Nats draft future ace Strasburg No. 1

WASHINGTON -- The Nationals got their future ace.

Taking the player at the top of every scouting chart, Washington selected San Diego State right-hander Stephen Strasburg with the first overall pick in the 2009 First-Year Player Draft on Tuesday.

The Nationals feel strongly that Strasburg can make an immediate impact in their rotation, maybe joining their Major League roster as early as September, and they have made no secret that he would be their choice.

If he is promoted to the big leagues this year, Strasburg will become only the third pitcher in baseball history to be drafted No. 1 and play in the Majors in the same season, joining Rangers left-hander David Clyde in 1973 and Orioles right-hander Ben McDonald in '89.

"It's just a very exciting day for me and my family," Strasburg told the MLB Network. "It's definitely a day I've been waiting for a long time. ... I'm really enjoying this time right now with my friends and family. We have to go from there and see what happens."

Strasburg is the third pitcher to be selected with the No. 1 overall pick in four years, with Tampa Bay's David Price (2007) and Kansas City's Luke Hochevar (2006) already pitching in the Majors. Strasburg is the 14th pitcher taken with the first pick in the 45-year history of the Draft.

Washington's pick marks the seventh time in eight years that the Nationals/Expos franchise has taken a pitcher in the first round.
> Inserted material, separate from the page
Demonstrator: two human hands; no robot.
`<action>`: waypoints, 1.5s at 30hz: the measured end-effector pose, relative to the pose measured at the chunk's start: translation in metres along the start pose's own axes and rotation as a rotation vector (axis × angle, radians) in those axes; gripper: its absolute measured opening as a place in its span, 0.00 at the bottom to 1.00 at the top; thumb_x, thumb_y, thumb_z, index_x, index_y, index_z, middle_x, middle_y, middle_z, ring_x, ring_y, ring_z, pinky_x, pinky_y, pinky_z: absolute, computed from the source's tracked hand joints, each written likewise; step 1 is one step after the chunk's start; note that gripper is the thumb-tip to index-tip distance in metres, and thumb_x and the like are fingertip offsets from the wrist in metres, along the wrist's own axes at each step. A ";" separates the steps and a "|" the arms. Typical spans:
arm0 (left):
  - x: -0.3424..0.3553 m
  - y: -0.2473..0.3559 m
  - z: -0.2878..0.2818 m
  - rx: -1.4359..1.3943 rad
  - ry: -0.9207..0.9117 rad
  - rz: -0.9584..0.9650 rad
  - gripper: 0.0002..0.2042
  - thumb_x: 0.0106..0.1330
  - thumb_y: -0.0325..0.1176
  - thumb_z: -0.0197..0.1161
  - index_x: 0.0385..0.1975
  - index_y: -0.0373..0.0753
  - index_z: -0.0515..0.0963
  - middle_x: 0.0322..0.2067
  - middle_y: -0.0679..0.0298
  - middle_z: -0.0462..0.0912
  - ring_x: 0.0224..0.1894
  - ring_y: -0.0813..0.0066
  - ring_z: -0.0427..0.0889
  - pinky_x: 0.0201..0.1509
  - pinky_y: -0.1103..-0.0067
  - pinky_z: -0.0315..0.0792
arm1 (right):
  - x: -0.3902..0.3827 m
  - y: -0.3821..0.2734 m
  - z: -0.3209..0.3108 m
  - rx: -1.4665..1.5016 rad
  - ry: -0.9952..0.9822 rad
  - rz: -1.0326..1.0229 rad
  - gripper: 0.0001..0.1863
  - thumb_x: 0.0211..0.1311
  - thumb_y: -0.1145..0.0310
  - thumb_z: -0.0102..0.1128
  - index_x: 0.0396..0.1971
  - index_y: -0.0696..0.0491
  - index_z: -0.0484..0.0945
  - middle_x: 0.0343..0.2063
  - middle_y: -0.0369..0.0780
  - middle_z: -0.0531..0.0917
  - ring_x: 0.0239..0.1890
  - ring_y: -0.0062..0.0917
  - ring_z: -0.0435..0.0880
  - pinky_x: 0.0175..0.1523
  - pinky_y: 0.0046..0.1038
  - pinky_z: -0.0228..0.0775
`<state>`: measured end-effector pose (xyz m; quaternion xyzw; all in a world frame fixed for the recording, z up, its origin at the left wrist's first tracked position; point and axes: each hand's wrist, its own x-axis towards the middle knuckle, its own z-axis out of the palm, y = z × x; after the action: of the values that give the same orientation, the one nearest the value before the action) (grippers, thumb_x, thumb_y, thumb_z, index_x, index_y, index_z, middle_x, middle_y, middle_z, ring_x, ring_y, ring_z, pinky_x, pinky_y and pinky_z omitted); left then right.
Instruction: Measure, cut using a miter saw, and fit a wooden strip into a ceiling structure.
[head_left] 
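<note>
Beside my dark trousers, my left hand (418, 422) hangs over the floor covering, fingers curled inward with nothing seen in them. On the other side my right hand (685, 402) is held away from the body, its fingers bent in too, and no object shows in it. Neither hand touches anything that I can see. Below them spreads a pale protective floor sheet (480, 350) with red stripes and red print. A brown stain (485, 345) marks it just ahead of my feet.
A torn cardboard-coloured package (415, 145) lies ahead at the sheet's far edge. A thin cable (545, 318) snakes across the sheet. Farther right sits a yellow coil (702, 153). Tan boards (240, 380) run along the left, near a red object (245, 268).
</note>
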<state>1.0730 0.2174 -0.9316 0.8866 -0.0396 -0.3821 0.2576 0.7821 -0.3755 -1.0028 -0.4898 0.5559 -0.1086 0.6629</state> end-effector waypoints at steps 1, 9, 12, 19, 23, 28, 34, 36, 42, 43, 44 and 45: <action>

Cheers came from around Nationals Park as fans watched on the giant scoreboard when the team's selection was announced.

"He has power and command along with an advanced feel for pitching," said Nationals scouting director Dana Brown. "That's what makes him special.

"He still has to go through his bumps and bruises, but when a guy has power, command and a good feel for pitching, he is on the fast track."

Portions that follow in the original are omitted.